5) A/B (specialized; product-driven)

Why it’s not “default”

  • It’s primarily for experimentation (feature comparison), not just safe rollout.
  • Requires request-based routing (headers/cookies/users).
  • DevOps provides the routing/infra and guardrails.

Behavior

  • Specific requests go to version B, others to version A.
  • Commonly implemented via Ingress/service mesh.

Minimal A/B in pure Kubernetes (no ingress) isn’t truly possible

Without ingress/mesh you can’t route by headers; you can only do replica-based canary. In production, A/B is usually NGINX Ingress / Istio / Linkerd.

If you want the smallest A/B that is real, it needs ingress + annotations. I can give that minimal manifest as a separate block (it will still be longer than others because routing rules require extra objects).


Summary: what is used more vs rarely (and why)

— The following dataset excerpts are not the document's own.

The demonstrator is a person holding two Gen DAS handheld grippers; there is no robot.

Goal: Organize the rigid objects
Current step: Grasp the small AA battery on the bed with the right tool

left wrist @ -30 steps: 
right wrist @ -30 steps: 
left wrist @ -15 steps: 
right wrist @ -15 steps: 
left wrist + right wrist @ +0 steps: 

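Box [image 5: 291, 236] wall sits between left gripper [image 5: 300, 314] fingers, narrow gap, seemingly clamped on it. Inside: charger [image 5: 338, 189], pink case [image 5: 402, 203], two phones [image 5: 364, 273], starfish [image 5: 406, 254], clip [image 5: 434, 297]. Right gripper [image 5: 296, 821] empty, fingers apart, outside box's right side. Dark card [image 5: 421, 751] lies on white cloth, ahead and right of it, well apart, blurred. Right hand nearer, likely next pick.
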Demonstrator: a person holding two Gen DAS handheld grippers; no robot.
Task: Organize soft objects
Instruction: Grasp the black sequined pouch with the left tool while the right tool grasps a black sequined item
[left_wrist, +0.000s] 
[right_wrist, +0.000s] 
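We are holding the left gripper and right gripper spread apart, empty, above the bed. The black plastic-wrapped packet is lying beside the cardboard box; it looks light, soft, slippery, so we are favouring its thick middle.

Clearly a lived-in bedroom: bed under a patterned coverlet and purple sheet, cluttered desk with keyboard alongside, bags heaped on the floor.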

  • Most used: RollingUpdate
    Default, reliable, simplest operationally.

  • Highly used in mature orgs: Canary
    Lower risk, progressive delivery, relies on monitoring.

  • Common for high-stakes releases: Blue–Green
    Deterministic cutover + instant rollback, higher cost.

  • Rare: Recreate
    Downtime; only used when two versions cannot coexist or downtime is acceptable.